- The Washington Times - Tuesday, April 21, 2009

CHARLOTTE, N.C. (AP) - Capital One Financial Corp. reported a $176.1 million first-quarter loss Tuesday, citing escalating credit losses and setting aside more money for bad loans.

The bank and credit card company also said it expects managed charge-off dollars, a measure of losses in all of its businesses, in 2009 will be higher than the $8.6 billion it previously projected.

Its shares dropped $1.15, or 7.6 percent, to $13.90 in after-hours trading. They had risen 12.5 percent, or $1.67, to close Tuesday’s regular session at $15.05 before the earnings report.

The McLean, Va.-based company posted a quarterly loss of $176.1 million, or 45 cents per share. That compares with earnings of $548.5 million, or $1.47 per share, a year earlier.

Excluding discontinued operations, the company reported a loss of $86.9 million, or 39 cents per share, compared with a profit of $632.6 million, or $1.70 per share.

Analysts polled by Thomson Reuters, on average, expected a loss of 8 cents per share. Analyst estimates typically exclude one-time, unusual charges.

Total revenue fell 26 percent to $2.88 billion from $3.87 billion. Analysts expected revenue of $4.17 billion.

Chairman and Chief Executive Richard Fairbank said the results reflect significant pressures from the worsening economy.

“First quarter and near-term results remain under significant pressure at this point in the cycle,” Fairbank said on a conference call with analysts. “We continue to make tough decisions and take the actions that we believe will put our company in the best possible position to weather the storm and create shareholder value over the cycle.”

Several financial companies have reported losses or big profit declines in the first quarter, reflecting sharp increases in soured consumer and commercial loans as the economy deteriorates.

“Capital One’s earnings announcement shows that the recent run of positive earnings from other financial-service players should not be misinterpreted as the end Wall Street’s financial woes,” said Celent senior analyst Red Gillen. “From a consumer credit perspective, the biggest sources of losses are charge-offs which, in turn, are largely driven by unemployment.”

Default rates for credit cards usually track the jobless rate during tough economic times. The government reported earlier this month that the unemployment rate shot up to 8.5 percent in March, a 25-year high. Nearly all lenders, including Bank of America Corp., JPMorgan Chase & Co. and Discover Financial Services, are seeing more customers stop making monthly payments.

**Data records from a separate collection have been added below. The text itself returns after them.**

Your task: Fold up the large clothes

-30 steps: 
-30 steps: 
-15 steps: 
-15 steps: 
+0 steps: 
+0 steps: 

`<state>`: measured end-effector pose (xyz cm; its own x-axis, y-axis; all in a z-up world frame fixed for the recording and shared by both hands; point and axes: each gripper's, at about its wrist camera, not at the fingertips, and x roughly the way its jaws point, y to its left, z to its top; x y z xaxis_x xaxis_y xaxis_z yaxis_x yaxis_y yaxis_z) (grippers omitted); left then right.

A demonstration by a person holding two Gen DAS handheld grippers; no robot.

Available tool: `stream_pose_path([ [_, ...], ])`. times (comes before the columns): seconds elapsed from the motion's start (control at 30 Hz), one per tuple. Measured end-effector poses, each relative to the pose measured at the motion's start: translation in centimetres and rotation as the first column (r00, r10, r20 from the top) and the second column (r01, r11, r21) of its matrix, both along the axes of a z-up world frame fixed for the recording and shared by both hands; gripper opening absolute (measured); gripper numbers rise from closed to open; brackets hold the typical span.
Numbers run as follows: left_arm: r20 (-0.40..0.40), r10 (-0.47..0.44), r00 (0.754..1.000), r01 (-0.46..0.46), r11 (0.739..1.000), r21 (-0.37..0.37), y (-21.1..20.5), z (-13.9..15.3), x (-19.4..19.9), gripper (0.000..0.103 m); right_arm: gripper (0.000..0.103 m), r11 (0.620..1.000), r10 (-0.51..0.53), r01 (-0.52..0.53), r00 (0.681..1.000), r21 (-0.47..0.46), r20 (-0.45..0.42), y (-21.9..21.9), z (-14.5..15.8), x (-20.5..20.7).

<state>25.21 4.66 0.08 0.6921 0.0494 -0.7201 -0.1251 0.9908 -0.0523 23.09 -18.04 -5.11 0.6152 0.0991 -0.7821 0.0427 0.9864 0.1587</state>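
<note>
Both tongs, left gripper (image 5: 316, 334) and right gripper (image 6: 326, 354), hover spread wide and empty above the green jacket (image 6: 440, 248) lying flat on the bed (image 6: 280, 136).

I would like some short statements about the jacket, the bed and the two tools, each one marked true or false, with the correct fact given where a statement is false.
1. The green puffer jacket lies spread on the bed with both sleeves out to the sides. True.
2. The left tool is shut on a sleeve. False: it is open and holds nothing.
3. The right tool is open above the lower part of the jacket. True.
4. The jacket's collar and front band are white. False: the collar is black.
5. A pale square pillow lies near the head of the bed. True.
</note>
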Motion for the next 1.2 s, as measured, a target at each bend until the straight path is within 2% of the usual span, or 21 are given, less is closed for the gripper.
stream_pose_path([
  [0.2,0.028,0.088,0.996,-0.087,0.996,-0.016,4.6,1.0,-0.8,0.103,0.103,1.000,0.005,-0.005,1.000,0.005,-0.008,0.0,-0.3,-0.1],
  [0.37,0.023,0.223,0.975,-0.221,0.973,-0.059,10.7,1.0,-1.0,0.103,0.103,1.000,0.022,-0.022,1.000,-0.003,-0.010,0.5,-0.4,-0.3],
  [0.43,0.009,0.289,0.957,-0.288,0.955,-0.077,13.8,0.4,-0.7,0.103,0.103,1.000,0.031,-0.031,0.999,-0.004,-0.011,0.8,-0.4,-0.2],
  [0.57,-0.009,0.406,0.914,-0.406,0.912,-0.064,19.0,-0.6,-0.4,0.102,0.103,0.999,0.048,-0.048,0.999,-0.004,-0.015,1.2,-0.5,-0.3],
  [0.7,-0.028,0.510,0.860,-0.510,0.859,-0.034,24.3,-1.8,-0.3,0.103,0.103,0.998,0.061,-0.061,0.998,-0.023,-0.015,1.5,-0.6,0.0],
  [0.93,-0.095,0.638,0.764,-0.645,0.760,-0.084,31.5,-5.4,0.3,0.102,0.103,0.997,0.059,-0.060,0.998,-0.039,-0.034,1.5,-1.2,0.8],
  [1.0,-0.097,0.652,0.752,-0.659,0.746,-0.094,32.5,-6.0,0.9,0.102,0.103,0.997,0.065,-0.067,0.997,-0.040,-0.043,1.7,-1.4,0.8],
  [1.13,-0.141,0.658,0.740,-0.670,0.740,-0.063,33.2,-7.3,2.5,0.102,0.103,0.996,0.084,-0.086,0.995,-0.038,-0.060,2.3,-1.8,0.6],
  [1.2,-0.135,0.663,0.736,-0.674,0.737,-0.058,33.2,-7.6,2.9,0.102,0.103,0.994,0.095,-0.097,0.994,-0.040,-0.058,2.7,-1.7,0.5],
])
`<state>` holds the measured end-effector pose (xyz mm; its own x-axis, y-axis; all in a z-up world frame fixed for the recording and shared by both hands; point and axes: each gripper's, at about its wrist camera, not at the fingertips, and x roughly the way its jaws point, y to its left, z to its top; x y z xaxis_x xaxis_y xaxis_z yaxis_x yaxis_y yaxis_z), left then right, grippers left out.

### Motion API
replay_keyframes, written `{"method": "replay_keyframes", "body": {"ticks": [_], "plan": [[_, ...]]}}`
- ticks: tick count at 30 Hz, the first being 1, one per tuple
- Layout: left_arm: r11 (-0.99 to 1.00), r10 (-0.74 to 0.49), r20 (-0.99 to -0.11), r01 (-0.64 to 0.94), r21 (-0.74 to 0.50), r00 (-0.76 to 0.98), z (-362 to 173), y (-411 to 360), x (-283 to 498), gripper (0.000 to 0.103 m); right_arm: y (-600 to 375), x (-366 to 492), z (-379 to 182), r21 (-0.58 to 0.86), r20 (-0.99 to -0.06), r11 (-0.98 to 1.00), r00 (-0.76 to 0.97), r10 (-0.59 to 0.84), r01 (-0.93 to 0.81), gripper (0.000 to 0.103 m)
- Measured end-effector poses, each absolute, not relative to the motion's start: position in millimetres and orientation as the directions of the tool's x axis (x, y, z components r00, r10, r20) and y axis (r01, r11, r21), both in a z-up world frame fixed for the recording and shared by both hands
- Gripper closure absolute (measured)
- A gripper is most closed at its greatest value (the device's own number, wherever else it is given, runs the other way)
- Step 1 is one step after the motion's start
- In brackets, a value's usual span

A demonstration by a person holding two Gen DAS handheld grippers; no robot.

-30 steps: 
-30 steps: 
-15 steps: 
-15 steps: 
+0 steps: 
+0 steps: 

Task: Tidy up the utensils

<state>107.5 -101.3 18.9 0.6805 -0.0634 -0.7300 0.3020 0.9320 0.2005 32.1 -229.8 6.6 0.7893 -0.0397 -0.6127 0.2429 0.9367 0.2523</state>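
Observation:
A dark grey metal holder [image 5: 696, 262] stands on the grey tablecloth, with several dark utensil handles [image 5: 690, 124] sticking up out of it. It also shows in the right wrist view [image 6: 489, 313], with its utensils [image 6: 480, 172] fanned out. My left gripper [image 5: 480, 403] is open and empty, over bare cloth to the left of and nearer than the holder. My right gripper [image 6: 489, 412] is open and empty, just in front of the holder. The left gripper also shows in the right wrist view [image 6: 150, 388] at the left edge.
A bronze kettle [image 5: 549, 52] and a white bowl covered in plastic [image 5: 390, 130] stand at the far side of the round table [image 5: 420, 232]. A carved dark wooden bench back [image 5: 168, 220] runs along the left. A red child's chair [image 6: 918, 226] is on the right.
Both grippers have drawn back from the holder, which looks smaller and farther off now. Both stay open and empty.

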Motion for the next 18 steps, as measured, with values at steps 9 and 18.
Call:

Capital One’s U.S. card business, which is known for its “What’s in Your Wallet” advertising campaign, reported net income of $2.4 million in the first quarter, a 99.5 percent decrease, year over year. The charge-off rate, or loans the company considers won’t be repaid, rose to 8.4 percent, worse than the company’s January prediction for 8.1 percent. That was up from 5.85 percent from a year earlier. Delinquencies rose to 5.08 percent from 4.04 percent.

Net chargeoffs at the company grew to $1.1 billion from $767 million in the first quarter of 2008. The rate of chargeoffs to total loans jumped to 4.41 percent from 3.07 percent. The rate of loans delinquent by 30 days or more to total loans also grew, rising to 3.99 percent from 3.26 percent.

Capital One said it added $124.1 million to its allowance for loan losses, anticipating a further deterioration of its credit portfolio that is under pressure as unemployment rises.

The total allowance for loan losses now stands at $4.6 billion.

Meanwhile, the company reported strong deposit growth during the quarter. Total deposits increased to $121.1 billion from $87.69 billion at the end of the prior-year quarter. In December, Capital One announced plans to buy Bethesda, Md.-based Chevy Chase bank for $520 million in cash and stock. The deal, which closed in the first quarter, added $14 billion in deposits, as well as branches in Maryland, Virginia and Washington, D.C.

Capital One’s auto finance business reported net income for the quarter of $71.4 million, compared to a loss of $82.4 million in the year-ago period.

In its international business, Capital One’s Canadian credit card unit began to show signs of weakness. Net income in the unit fell nearly 94 percent to $2 million, due to increasing economic deterioration in the U.K. and Canada, the company said.